My colleague knew the families as neighbors, friends, loved ones. She cared genuinely. The systems folks worked with however —was constraining the real work. The people weren’t the problem. The systems were.
That realization sent me down a path: If systems are breaking people, what if we could use technology to connect existing systems more effectively? What if we could design operations that honored both the work and the people doing it?
I moved from nonprofit work into education technology—first at 2U, where I managed 100 daily calls recruiting students into graduate programs. I got good at the mechanics of growth. Then at Noodle Partners, I built that into something bigger: scaling from a team of 3 to over 100 people while maintaining 90% retention and 41% profit margins. I learned how to design systems that let people do their best work at scale.

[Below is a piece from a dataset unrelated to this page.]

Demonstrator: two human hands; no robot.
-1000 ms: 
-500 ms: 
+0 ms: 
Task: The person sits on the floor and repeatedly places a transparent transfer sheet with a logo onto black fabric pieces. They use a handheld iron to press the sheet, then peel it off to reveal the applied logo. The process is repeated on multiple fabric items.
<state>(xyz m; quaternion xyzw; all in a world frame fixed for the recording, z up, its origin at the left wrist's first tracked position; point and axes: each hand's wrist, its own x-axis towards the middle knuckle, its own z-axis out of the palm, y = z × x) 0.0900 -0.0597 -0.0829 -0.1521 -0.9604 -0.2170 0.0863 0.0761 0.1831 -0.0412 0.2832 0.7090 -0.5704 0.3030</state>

Now I work with growth-stage organizations facing the same challenge: scaling without breaking the people or the mission. I help leaders design governance systems, performance frameworks, and operational structures that keep humans central—not afterthoughts.
Because after a decade of building teams, designing systems, and navigating the 2am “everything is breaking” moments, I know this: The best scaling happens when you treat systems design as people design.
Why This Work Matters
Systems Break People
Most scaling failures aren’t about the people—they’re about unclear processes, ambiguous expectations, and poor communication.
Good Design Changes Everything
When systems are clear, people thrive. When governance is transparent, trust builds. When processes work, scaling becomes sustainable.
Your Mission Deserves Better
You started your company to solve a problem. Don’t let broken operations distract you from that mission.